What is expected:
Using the data below, output a verbatim copy of the lines between the one holding "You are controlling" and the one holding "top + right", inclusive, without any pictures.
*** Opening Supplied records ***
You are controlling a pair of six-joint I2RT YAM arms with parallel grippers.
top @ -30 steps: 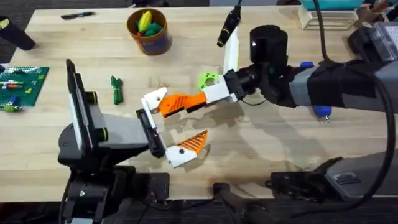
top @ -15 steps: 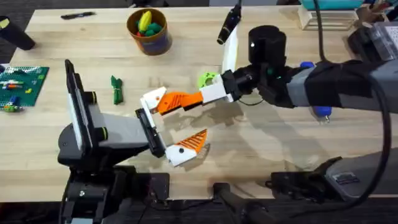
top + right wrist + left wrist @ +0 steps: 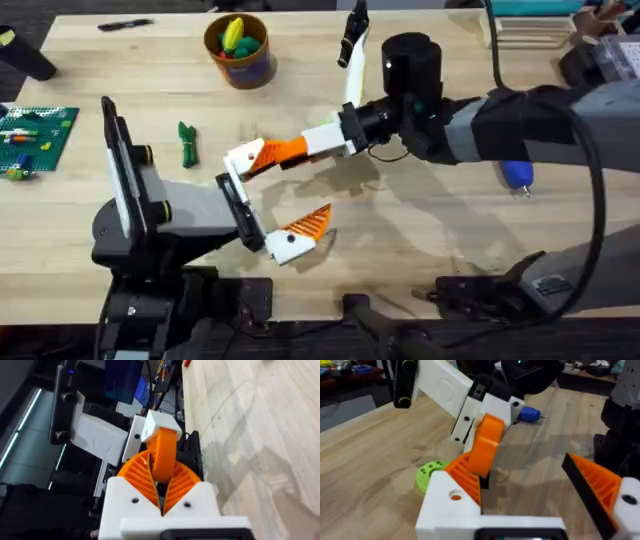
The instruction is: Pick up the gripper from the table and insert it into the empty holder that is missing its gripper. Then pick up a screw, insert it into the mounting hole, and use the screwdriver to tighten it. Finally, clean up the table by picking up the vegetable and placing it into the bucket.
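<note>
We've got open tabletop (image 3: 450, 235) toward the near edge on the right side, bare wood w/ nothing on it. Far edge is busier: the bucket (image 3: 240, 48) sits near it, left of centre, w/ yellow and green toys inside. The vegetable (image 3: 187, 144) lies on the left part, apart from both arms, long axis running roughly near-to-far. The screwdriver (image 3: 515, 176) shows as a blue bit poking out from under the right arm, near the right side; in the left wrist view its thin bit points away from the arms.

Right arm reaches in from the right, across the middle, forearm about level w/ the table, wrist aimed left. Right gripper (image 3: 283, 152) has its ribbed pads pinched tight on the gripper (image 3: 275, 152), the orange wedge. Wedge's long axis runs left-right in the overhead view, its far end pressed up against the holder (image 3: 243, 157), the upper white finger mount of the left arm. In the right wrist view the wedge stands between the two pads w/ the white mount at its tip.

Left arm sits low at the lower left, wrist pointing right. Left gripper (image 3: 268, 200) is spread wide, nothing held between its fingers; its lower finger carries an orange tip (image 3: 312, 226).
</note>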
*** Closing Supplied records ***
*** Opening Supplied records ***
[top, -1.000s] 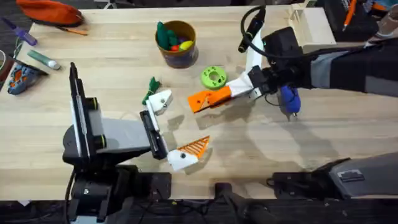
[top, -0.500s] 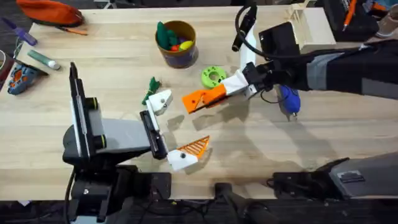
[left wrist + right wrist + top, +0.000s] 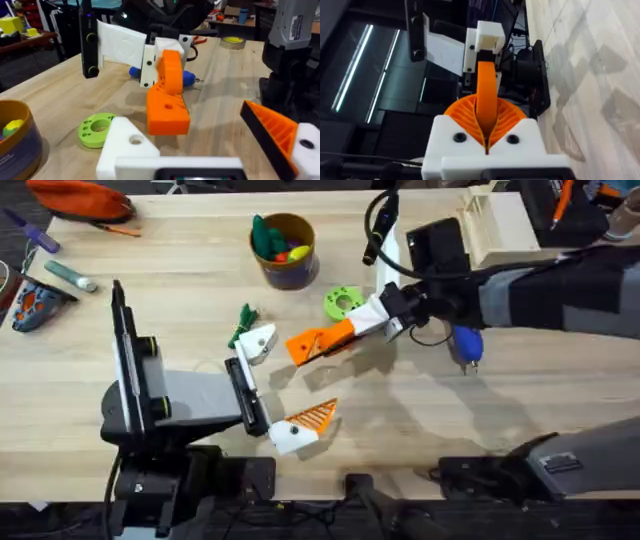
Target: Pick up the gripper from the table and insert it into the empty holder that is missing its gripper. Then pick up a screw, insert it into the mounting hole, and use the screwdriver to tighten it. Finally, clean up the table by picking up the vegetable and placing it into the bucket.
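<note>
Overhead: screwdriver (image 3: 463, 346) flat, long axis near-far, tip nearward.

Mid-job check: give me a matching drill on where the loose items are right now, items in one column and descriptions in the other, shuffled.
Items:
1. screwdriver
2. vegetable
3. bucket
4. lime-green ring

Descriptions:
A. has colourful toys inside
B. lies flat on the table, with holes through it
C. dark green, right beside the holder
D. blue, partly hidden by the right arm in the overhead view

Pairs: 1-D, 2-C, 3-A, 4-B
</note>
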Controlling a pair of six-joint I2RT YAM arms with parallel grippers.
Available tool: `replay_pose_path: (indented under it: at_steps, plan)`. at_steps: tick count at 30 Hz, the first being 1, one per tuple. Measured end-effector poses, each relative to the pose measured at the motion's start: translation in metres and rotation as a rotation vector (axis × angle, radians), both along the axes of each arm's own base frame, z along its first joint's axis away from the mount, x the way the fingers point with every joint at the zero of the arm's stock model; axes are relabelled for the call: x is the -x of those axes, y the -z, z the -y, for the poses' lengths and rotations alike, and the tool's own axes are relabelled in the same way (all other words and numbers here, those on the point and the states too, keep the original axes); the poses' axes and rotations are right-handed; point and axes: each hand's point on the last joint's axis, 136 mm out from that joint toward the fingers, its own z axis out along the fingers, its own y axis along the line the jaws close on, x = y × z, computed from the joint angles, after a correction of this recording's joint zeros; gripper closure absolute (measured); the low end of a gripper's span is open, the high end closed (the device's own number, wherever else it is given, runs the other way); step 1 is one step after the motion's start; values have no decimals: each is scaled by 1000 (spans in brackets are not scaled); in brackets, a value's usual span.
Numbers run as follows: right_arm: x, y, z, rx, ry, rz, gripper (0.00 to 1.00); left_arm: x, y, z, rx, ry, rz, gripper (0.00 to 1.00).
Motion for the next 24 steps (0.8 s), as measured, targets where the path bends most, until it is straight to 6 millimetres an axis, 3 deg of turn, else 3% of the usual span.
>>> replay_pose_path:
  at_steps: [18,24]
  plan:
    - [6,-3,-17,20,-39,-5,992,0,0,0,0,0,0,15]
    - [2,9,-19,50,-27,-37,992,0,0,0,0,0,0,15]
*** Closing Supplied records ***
Response area:
You are controlling a pair of six-joint I2RT YAM arms with parallel grippers.
top @ -30 steps: 
top @ -15 steps: 
top + right wrist + left wrist @ +0 steps: 

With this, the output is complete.